E’ tempo di bilanci e di previsioni e proiezioni future per il circuito del gioco online

​Il bilancio operativo per il gioco online nel 2018

Il 2018, malgrado le apparenze, si attesta come un buon anno, considerando i dati completi del primo semestre operativo, e quelli parziali trimestrali e bimestrali...

Salento Puglia e mondo
Manduria giovedì 13 dicembre 2018
di La Redazione
Poker
Poker © Google

E’ tempo di bilanci e di previsioni e proiezioni future per il circuito del gioco online. Il 2018, malgrado le apparenze, si attesta come un buon anno, considerando i dati completi del primo semestre operativo, e quelli parziali trimestrali e bimestrali, per il secondo periodo dell’anno, che messi in comparazione con i dati del 2017 ci danno un quadro più preciso ed esaustivo della situazione complessiva. Il settore dei casinò online ha recuperato in modo evidente, rispetto al gioco d’azzardo di tipo tradizionale, puntando su innovazione e giochi più veloci e fruibili per il tipo di utente che si avvicina ai casinò digitali senza più grandi pretese, come puro atto di svago e di passatempo. Bisogna ancora una volta ricordare come l’era del gioco e delle poker room, sia sempre più sul viale del tramonto, a vantaggio di giochi più essenziali e rapidi, che possano girare ed essere svolti direttamente dal proprio iPhone o tablet di ultima generazione. Proprio come è avvenuto per chi costruisce console e ha fatto del gaming la propria attività produttiva, anche per l’industria del gambling, bisogna fare il punto e stabilire quali saranno le priorità da qui al 2022. C’è la necessità di una buona programmazione, a cui affiancare un’analisi contestuale dei dati che sono stati prodotti nell’ultimo biennio. La buona notizia è che lo stato di salute delle principali società che si occupano di tutti i casino online, è più che soddisfacente, considerando anche tutti gli avvenimenti, tecnologici e legislativi che si sono susseguiti durante la seconda parte dell’anno. Il mercato però ha retto bene e ha reagito, spostando le attenzioni su altri aspetti e ambiti.

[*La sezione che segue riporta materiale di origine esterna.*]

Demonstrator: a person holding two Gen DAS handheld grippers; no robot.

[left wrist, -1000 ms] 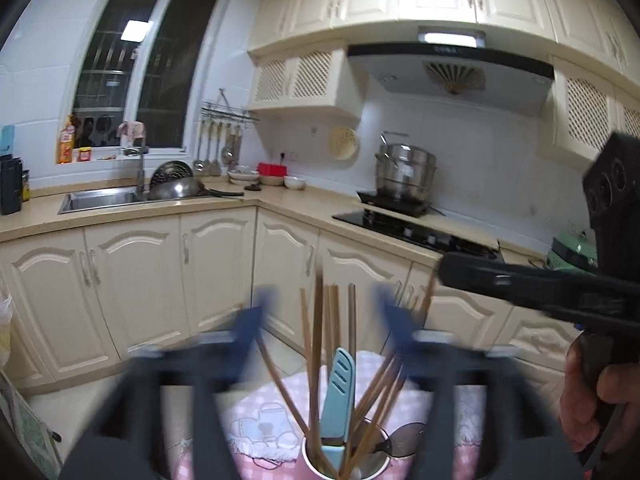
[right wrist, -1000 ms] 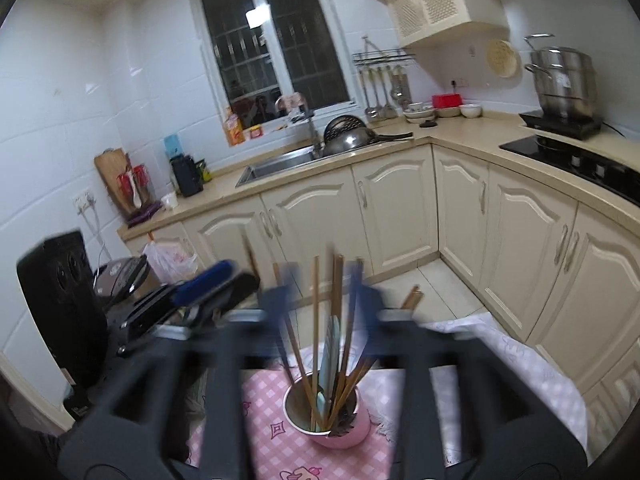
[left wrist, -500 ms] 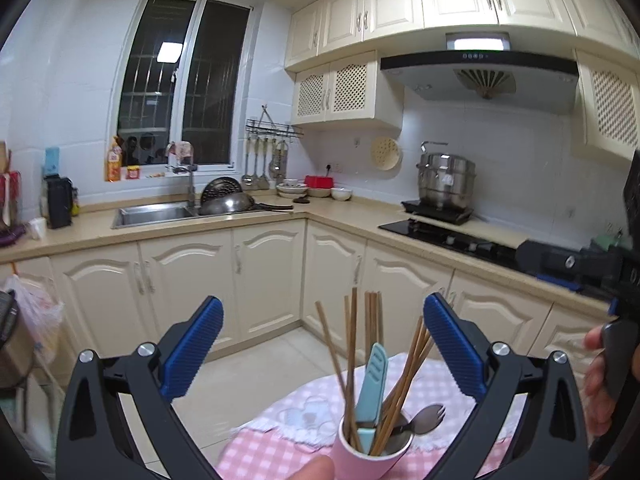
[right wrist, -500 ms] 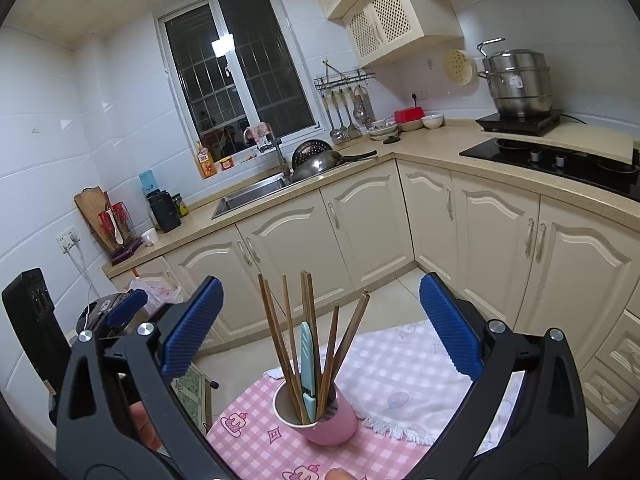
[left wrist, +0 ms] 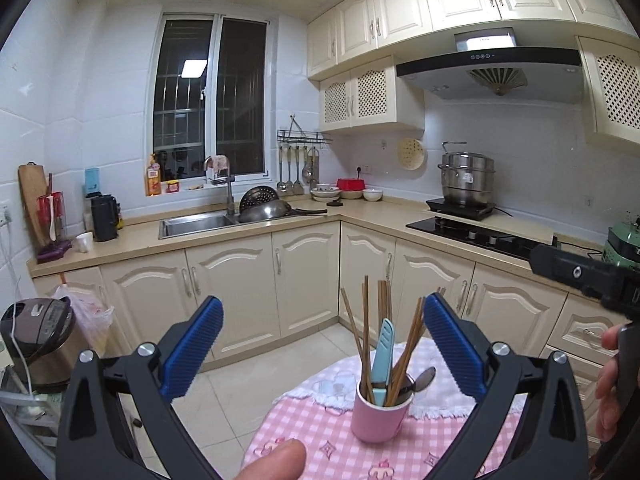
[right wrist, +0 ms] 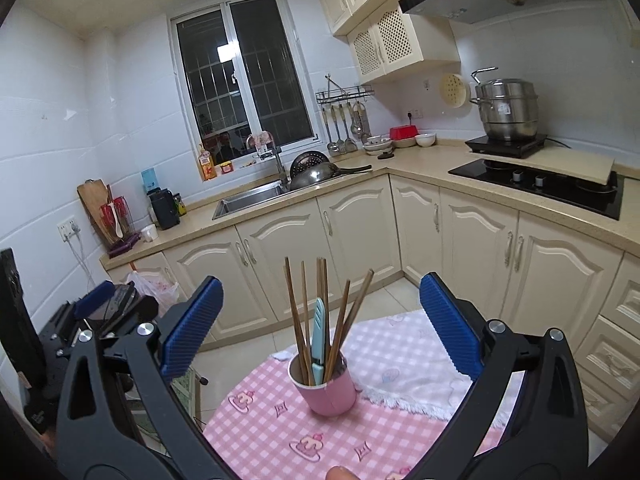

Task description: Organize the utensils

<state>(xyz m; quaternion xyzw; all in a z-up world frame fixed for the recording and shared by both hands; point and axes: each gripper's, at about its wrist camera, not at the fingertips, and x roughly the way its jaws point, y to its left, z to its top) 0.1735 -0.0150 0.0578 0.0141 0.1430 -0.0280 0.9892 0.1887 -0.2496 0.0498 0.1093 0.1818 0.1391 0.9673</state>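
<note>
Standing wide apart with nothing between them, the blue ribbed fingers (left wrist: 452, 344) of the left gripper (left wrist: 322, 346) and of the right gripper (right wrist: 320, 322) frame a round pink cup (right wrist: 325, 388). It sits upright on the pink checked tablecloth (right wrist: 280, 432), holding wooden chopsticks (right wrist: 298, 312), a light-blue handled utensil (left wrist: 383, 350) and a metal spoon (left wrist: 425, 377). Beyond are cream kitchen cabinets (left wrist: 240, 280).

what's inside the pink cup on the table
The pink cup holds wooden chopsticks, a light blue utensil and a metal spoon. Their lower ends are hidden by its wall.
</note>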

In Italia parliamo di un mercato che è cresciuto in maniera esponenziale, arrivano a volumi di traffico sempre più vicini alle cifre record del 2012-2013. Su 98 miliardi di euro, che sono stati spesi nel 2017, il 10% è stato dedicato ai casinò online e alle scommesse sportive. Una cifra impressionante che se dovesse confermarsi anche per il 2018 nella sua interezza, segna un ulteriore punto a favore dell’industria del gambling 2.0. La sfida che è stata accettata e vinta da parte dei principali casinò online, ha mostrato un contro altare di cui si era già ampiamente discusso: in un’epoca in cui tutto è virtuale e social, anche il gioco live cede il passo ai dispositivi digitali, che stanno facendo la fortuna delle sale da gioco che operano in Europa e nel Nord America. Queste saranno le premesse e i dati da cui ripartire, per un circuito che ha fatto incassare all’Erario italiano più di 140 milioni di euro, solo contando il segmento digitale online. Nonostante l’attuazione del Decreto Dignità, che di fatto proibendo la pubblicità al gioco, ha ridotto il raggio d’azione, così come il tramonto di alcuni giochi come il poker sportivo Texas Hold’Em, che è ormai confinato ai margini delle poker room e degli eventi live, che però hanno costi di gestione differenti, l’industria del gioco online, tiene il passo. Tra le motivazioni c’è la capacità di saper cambiare così spesso target, puntando su diversi ambiti e aspetti, promuovendo sé stessa con grande capacità di valorizzare l’elemento peculiare della videoludica, che fa parte del gioco stesso. Questo è il quadro della situazione in attesa dei dati definitivi per il mese di dicembre che chiude l’anno 2018 con una nota positiva.